*** Opening of Records for this exercise ***
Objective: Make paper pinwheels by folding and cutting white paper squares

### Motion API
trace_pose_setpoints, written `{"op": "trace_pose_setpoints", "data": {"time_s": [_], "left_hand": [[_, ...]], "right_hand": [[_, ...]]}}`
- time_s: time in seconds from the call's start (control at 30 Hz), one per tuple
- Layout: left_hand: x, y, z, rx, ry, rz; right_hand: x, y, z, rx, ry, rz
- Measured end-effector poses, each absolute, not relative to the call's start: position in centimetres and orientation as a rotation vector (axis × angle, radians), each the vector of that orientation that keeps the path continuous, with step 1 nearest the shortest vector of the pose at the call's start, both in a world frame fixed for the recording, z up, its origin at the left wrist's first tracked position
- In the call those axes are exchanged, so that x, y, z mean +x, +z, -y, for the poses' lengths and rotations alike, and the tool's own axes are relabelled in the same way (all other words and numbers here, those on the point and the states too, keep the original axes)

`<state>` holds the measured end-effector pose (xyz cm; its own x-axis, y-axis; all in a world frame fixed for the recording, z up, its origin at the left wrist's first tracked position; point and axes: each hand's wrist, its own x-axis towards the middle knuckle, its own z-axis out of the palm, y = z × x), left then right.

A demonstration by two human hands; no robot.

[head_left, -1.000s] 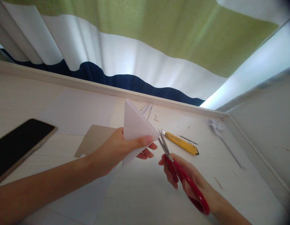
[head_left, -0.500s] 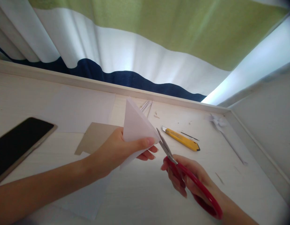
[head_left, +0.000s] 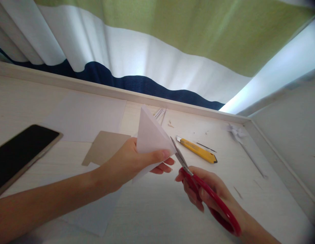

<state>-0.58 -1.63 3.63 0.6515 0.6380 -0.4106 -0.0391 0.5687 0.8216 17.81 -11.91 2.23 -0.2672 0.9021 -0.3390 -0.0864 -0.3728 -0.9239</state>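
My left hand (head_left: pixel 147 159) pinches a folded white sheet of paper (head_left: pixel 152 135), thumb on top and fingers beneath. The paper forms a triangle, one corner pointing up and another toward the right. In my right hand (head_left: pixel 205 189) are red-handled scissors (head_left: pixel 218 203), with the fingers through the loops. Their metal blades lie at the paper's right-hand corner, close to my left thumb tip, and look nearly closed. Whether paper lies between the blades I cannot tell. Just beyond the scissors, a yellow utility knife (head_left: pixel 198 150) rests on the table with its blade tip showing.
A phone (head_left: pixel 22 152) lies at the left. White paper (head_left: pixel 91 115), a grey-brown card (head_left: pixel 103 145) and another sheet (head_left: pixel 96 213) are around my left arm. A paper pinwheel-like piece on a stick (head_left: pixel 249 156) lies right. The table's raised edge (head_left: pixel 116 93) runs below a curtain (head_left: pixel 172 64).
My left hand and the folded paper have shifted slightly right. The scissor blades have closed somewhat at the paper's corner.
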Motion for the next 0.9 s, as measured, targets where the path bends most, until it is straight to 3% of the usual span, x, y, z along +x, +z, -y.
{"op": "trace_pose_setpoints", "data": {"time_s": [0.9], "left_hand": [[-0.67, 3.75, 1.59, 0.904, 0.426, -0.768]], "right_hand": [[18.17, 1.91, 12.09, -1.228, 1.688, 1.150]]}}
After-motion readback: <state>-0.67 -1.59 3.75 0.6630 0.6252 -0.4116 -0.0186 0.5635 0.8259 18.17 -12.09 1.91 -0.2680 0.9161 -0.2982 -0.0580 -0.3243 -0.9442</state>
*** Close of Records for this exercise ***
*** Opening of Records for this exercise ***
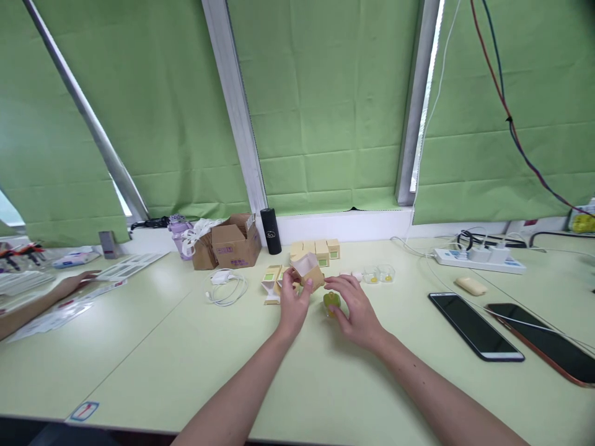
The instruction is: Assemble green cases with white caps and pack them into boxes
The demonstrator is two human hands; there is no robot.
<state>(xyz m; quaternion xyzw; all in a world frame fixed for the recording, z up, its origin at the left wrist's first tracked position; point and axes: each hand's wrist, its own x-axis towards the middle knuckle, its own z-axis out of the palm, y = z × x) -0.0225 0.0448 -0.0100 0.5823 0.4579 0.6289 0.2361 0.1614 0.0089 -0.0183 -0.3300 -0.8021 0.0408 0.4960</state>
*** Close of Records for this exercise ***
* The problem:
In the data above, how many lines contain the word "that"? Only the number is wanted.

* Exercise solution:
2